Alltagstauglichkeit: Stadt, Pendeln und Touren
Im Alltag zeigt sich ein klarer Unterschied in der Ausrichtung. Die MV Agusta F3 800 RR ist zwar nicht „nur“ für die Rennstrecke gedacht, aber sie fühlt sich besonders dann richtig an, wenn der Tag nach sportlicher Fahrt aussieht: zügige Ausfahrten, kurvige Strecken, kurze bis mittlere Touren mit Fokus auf Fahrspaß.
Die BMW F 450 GS ist dagegen deutlich stärker auf den Alltag ausgelegt. Sie passt gut zu Pendeln, Wochenendtouren und auch zu Ausflügen, bei denen die Route nicht komplett planbar ist. Wer gern spontan fährt oder unterschiedliche Untergründe mitnimmt, bekommt hier ein stimmiges Gesamtpaket.
Schwächen ergeben sich entsprechend: Die MV Agusta kann im Alltag dann weniger überzeugen, wenn Komfort, Variabilität und „einfach draufsetzen“ im Vordergrund stehen. Die BMW kann im sportlichen Grenzbereich zwar Spaß machen, wirkt aber nicht so kompromisslos auf maximale Sportdynamik wie die MV Agusta.

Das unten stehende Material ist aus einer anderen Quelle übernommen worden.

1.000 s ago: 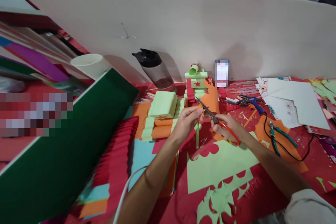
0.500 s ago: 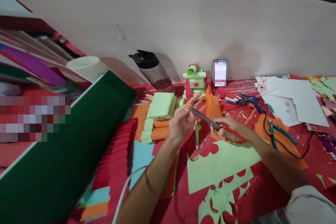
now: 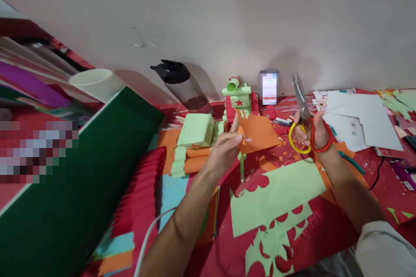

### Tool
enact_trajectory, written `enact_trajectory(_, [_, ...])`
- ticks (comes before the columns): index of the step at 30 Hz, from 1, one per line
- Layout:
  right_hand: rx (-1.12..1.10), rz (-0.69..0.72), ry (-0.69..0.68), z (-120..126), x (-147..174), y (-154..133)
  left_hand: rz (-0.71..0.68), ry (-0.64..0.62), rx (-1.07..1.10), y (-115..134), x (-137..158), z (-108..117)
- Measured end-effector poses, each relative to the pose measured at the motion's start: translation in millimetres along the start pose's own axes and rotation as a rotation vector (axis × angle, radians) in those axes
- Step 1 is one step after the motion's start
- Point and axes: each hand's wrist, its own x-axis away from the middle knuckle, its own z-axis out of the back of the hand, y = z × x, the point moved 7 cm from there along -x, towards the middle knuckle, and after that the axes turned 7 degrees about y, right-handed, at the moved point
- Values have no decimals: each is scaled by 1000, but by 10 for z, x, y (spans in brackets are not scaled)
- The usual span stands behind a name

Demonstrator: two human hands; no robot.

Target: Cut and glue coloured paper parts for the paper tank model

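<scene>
My left hand [image 3: 224,149] pinches a piece of orange paper [image 3: 260,132] by its left edge, fingers closed. To the right, my right hand [image 3: 320,134] grips a pair of scissors [image 3: 301,101] by its red and yellow handles. The blades point up and stand slightly apart, clear of the orange paper. Below the hands lies a light green sheet [image 3: 276,194] with scalloped cuts along its edge. Behind my left hand stand a green paper box [image 3: 196,130] and a green and red paper model [image 3: 239,103] with a red star.
A tilted water bottle [image 3: 185,88] and a phone [image 3: 269,88] are by the white partition. A dark green board [image 3: 87,181] slants along the left, near a white cup [image 3: 97,84]. White sheets [image 3: 373,117] lie at right; cut green scraps [image 3: 269,246] lie in front.
The scissors have swung from pointing left by my left hand to upright, farther right. The orange paper now shows broader in my left hand, and its fingers have closed more.
</scene>
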Motion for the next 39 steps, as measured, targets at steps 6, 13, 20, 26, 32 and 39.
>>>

Für wen lohnt sich welcher Vergleich? Stärken im direkten Abgleich
MV Agusta F3 800 RR – die passende Wahl für sportlich ambitionierte Fahrer
Die MV Agusta F3 800 RR ist besonders interessant, wenn sportliches Fahren Priorität hat: Kurven, dynamische Beschleunigung, ein direktes Handling und ein Motorrad, das die eigene Fahrweise aktiv unterstützt. Wer gern „mit dem Motorrad arbeitet“ und sich an sportlicher Ergonomie erfreut, findet hier eine starke Grundlage.
BMW F 450 GS – die passende Wahl für vielseitige Nutzung
Die BMW F 450 GS ist besonders interessant, wenn das Motorrad mehr als nur eine Rolle spielen soll: Alltag, Touren, wechselnde Strecken und gelegentliche Ausflüge abseits des perfekten Asphalts. Wer ein Motorrad sucht, das sich über viele Kilometer hinweg angenehm anfühlt und dabei kontrolliert bleibt, trifft mit der BMW häufig die bessere Wahl.
Fazit:
Die MV Agusta F3 800 RR ist die bessere Wahl für alle, die vor allem sportliche Dynamik suchen: ein direktes Handling, ein klar sportlich ausgerichtetes Fahrgefühl und die Freude an aktiver Kurvenfahrt. Wer seine Fahrten gern zügig und kurvenreich plant, wird an der MV Agusta besonders viel Spaß haben – auch wenn sie im Alltag weniger „entspannt“ wirkt als ein vielseitigeres Konzept.
Die BMW F 450 GS passt dagegen besser zu Fahrern, die ein Motorrad für unterschiedliche Situationen wollen: Stadt, Landstraße, Touren und gelegentlich auch unebene Strecken. Die BMW wirkt dabei oft als Allrounder, der Kontrolle und Komfort in den Vordergrund stellt. Wer nicht nur auf maximale Sportdynamik setzt, sondern auf Vielseitigkeit und Alltagstauglichkeit, findet in der BMW F 450 GS die stimmigere Entscheidung.
Kurz gesagt: Sport zuerst führt zur MV Agusta – Vielseitigkeit und entspannter Tourenfokus führen zur BMW.